(Data extracted from a collection)
'''

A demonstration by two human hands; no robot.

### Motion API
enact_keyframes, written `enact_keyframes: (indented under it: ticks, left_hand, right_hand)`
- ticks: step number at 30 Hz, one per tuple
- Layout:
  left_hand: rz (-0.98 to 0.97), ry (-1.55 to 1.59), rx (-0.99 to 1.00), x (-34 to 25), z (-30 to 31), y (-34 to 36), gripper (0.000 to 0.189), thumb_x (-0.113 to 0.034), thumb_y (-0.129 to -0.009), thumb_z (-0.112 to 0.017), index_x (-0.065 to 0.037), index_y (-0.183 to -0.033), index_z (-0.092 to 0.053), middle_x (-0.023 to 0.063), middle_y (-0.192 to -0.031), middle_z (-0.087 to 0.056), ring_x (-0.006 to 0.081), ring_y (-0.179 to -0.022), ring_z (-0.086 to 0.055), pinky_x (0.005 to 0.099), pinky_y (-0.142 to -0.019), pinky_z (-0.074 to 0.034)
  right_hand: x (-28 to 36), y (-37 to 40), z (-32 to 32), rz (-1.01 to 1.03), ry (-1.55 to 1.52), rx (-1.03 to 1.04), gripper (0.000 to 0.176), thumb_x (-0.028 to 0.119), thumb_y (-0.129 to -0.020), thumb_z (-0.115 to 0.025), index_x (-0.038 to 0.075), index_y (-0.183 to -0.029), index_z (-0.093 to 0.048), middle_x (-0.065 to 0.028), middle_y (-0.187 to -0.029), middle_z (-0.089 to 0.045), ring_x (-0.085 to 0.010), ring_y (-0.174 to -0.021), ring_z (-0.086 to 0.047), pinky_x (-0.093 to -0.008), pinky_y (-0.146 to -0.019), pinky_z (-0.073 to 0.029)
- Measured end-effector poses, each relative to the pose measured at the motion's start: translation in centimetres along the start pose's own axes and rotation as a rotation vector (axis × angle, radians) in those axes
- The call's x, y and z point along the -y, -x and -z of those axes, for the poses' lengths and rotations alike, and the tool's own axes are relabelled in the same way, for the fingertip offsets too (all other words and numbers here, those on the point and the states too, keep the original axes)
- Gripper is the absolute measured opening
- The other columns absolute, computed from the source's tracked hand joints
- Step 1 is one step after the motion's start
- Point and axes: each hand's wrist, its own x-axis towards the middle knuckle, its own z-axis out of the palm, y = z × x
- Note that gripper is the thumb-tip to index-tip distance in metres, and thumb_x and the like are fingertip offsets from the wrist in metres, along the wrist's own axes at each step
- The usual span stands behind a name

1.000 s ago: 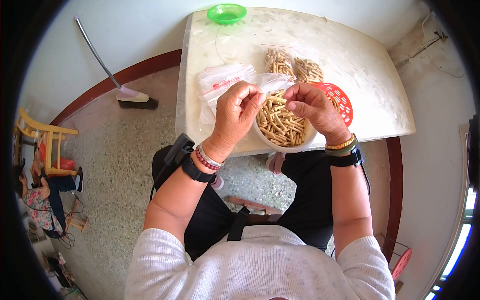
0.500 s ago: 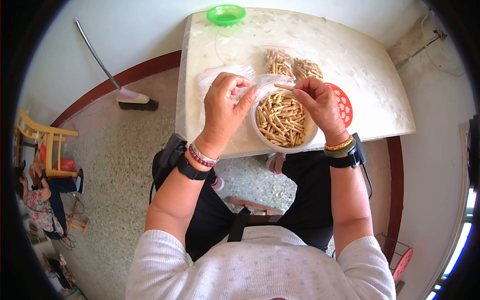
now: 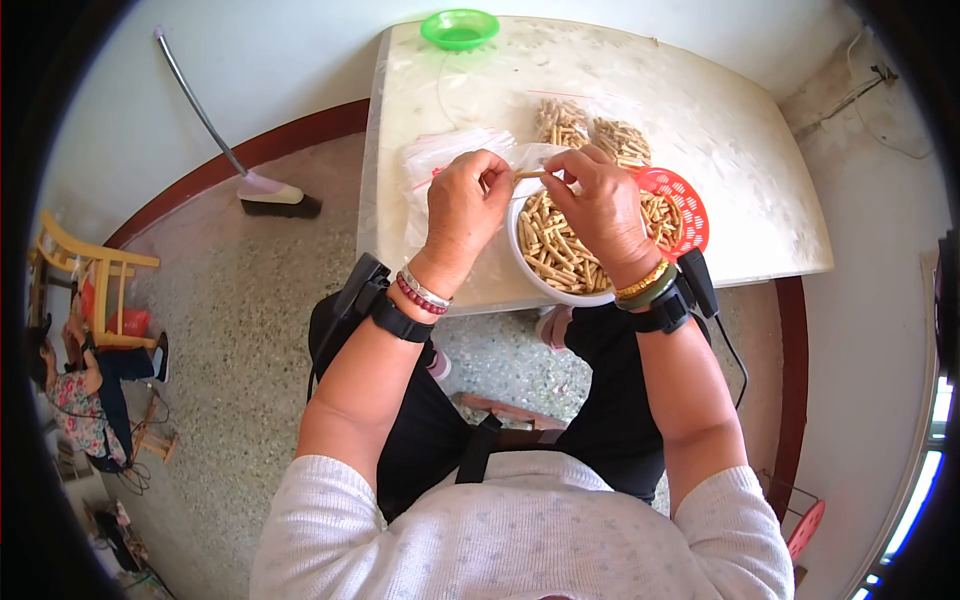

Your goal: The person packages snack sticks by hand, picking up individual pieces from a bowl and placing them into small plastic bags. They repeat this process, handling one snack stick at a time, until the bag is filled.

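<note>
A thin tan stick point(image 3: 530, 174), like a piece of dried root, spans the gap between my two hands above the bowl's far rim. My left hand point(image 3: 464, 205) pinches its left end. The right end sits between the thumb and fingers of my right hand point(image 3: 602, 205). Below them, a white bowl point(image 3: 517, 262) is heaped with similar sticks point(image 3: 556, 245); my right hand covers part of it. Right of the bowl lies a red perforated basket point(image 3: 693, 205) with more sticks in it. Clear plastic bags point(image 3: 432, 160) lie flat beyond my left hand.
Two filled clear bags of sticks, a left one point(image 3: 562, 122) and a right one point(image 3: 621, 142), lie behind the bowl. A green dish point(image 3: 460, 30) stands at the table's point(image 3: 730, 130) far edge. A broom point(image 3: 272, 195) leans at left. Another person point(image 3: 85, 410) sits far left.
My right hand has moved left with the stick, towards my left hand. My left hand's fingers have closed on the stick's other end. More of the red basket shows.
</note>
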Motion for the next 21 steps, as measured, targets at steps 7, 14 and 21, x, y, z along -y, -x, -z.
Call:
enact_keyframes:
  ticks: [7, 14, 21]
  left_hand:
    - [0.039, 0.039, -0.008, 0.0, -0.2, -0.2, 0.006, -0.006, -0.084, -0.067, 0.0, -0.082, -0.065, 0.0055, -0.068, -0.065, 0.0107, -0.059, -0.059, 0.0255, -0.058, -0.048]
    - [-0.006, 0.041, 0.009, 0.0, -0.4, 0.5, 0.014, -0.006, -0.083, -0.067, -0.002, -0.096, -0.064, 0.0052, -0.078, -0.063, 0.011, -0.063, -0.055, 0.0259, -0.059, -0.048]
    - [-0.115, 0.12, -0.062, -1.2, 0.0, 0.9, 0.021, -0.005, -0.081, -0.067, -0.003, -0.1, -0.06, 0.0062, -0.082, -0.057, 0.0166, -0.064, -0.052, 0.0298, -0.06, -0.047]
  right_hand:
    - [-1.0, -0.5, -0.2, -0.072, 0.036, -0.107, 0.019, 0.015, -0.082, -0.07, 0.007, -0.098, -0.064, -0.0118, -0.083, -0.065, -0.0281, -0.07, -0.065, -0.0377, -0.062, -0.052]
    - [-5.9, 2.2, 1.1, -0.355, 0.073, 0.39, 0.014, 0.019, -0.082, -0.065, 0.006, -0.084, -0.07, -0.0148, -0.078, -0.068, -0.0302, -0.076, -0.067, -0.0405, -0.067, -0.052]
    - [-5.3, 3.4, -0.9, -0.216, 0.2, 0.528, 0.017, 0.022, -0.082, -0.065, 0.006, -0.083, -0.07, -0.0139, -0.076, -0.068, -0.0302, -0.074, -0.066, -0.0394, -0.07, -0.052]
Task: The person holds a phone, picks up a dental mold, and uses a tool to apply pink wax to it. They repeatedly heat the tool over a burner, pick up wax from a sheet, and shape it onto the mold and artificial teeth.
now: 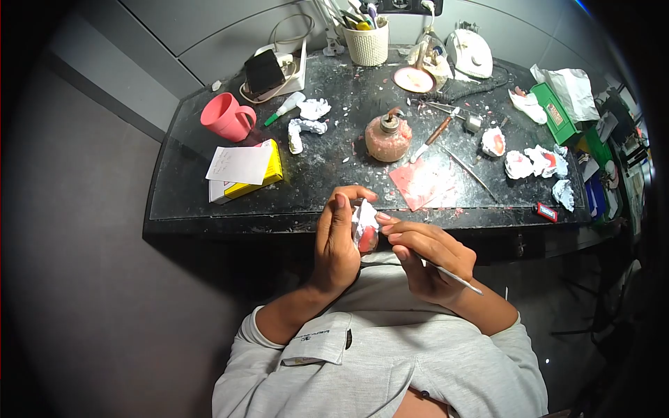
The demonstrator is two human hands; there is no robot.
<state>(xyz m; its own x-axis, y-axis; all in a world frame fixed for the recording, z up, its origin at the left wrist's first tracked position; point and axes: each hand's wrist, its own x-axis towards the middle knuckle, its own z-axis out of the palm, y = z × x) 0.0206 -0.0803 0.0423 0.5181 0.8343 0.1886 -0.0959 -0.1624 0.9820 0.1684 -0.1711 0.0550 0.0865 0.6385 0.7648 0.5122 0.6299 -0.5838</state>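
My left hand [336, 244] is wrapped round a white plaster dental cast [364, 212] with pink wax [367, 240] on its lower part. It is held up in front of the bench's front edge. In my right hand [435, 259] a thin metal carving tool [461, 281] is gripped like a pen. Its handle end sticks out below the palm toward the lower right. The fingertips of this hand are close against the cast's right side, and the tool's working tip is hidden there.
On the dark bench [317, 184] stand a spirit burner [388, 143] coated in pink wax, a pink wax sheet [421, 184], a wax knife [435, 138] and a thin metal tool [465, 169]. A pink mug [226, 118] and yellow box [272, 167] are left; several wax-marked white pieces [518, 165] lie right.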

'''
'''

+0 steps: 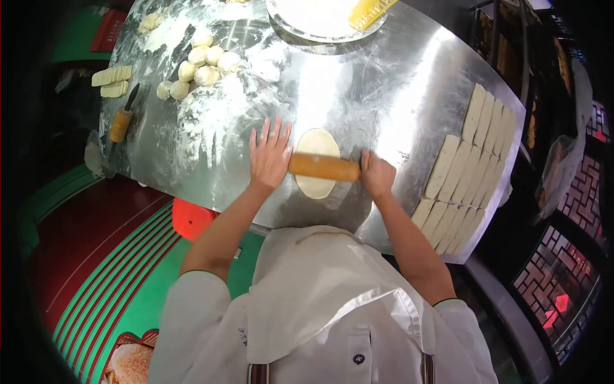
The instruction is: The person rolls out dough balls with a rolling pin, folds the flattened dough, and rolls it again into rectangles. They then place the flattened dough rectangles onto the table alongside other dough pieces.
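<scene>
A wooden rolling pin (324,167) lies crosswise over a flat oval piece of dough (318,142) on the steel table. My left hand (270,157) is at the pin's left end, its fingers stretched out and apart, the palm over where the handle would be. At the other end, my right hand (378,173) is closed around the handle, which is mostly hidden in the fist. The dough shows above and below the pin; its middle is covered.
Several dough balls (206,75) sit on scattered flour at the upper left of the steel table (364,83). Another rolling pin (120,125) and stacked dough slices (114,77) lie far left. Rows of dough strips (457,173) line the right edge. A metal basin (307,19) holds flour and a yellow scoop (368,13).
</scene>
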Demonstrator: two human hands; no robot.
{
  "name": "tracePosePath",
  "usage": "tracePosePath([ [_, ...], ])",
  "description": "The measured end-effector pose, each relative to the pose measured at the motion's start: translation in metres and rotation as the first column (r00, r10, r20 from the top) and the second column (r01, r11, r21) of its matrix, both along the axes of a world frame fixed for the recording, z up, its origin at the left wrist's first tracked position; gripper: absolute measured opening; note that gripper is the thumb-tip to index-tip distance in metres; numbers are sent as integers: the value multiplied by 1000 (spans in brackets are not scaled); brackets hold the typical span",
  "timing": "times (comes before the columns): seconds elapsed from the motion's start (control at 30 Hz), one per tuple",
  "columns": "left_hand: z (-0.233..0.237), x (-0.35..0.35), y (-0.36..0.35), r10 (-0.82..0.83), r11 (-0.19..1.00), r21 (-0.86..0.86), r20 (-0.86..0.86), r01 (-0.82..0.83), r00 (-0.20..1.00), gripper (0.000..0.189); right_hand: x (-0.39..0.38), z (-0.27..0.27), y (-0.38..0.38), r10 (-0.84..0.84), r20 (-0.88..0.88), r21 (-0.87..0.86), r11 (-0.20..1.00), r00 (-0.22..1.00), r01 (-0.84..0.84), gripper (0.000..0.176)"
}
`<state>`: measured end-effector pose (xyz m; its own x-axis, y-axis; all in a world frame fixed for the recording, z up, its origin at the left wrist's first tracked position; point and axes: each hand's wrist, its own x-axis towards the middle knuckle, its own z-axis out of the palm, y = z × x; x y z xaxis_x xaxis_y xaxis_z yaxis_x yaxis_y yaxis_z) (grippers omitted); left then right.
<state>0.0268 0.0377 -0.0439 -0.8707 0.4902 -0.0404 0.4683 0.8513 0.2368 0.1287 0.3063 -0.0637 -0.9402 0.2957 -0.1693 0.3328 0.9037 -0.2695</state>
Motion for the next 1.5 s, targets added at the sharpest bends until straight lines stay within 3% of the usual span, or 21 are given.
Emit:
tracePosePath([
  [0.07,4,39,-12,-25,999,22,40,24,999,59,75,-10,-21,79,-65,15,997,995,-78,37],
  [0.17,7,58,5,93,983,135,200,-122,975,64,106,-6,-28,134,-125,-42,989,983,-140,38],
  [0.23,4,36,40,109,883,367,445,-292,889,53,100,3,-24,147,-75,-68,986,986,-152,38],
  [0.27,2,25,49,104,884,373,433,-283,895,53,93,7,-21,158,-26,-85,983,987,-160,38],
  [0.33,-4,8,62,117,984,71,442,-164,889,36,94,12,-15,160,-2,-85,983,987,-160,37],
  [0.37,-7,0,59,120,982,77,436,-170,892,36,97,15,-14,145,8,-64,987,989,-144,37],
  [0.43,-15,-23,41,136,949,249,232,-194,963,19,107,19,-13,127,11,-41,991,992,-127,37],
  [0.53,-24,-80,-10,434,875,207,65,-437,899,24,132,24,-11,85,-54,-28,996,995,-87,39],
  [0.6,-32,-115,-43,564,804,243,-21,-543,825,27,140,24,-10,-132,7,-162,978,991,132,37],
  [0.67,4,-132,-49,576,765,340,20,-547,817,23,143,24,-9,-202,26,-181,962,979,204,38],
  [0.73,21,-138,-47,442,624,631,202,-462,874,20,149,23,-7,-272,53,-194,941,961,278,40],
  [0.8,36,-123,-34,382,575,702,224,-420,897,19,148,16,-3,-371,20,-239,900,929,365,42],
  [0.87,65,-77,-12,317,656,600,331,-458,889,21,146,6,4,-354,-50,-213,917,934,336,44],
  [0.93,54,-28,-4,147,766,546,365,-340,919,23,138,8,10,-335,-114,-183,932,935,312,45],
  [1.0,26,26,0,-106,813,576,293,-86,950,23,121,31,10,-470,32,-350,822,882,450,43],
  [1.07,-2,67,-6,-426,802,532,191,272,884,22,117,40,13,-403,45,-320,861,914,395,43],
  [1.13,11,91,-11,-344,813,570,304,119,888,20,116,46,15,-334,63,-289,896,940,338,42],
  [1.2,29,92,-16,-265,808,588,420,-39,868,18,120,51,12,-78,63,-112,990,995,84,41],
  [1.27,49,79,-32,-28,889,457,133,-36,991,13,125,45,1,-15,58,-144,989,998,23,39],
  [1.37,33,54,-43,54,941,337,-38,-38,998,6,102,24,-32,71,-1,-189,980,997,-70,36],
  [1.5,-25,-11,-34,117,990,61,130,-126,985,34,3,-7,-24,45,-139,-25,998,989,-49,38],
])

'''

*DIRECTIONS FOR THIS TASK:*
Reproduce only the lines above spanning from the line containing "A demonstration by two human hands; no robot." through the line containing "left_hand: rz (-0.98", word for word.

*WRITTEN RESPONSE:*
A demonstration by two human hands; no robot.

### Motion API
enact_keyframes, written `enact_keyframes: (indented under it: ticks, left_hand, right_hand)`
- ticks: step number at 30 Hz, one per tuple
- Layout:
  left_hand: rz (-0.98 to 0.97), ry (-1.55 to 1.59), rx (-0.99 to 1.00), x (-34 to 25), z (-30 to 31), y (-34 to 36), gripper (0.000 to 0.189), thumb_x (-0.113 to 0.034), thumb_y (-0.129 to -0.009), thumb_z (-0.112 to 0.017), index_x (-0.065 to 0.037), index_y (-0.183 to -0.033), index_z (-0.092 to 0.053), middle_x (-0.023 to 0.063), middle_y (-0.192 to -0.031), middle_z (-0.087 to 0.056), ring_x (-0.006 to 0.081), ring_y (-0.179 to -0.022), ring_z (-0.086 to 0.055), pinky_x (0.005 to 0.099), pinky_y (-0.142 to -0.019), pinky_z (-0.074 to 0.034)

The output requires no additions.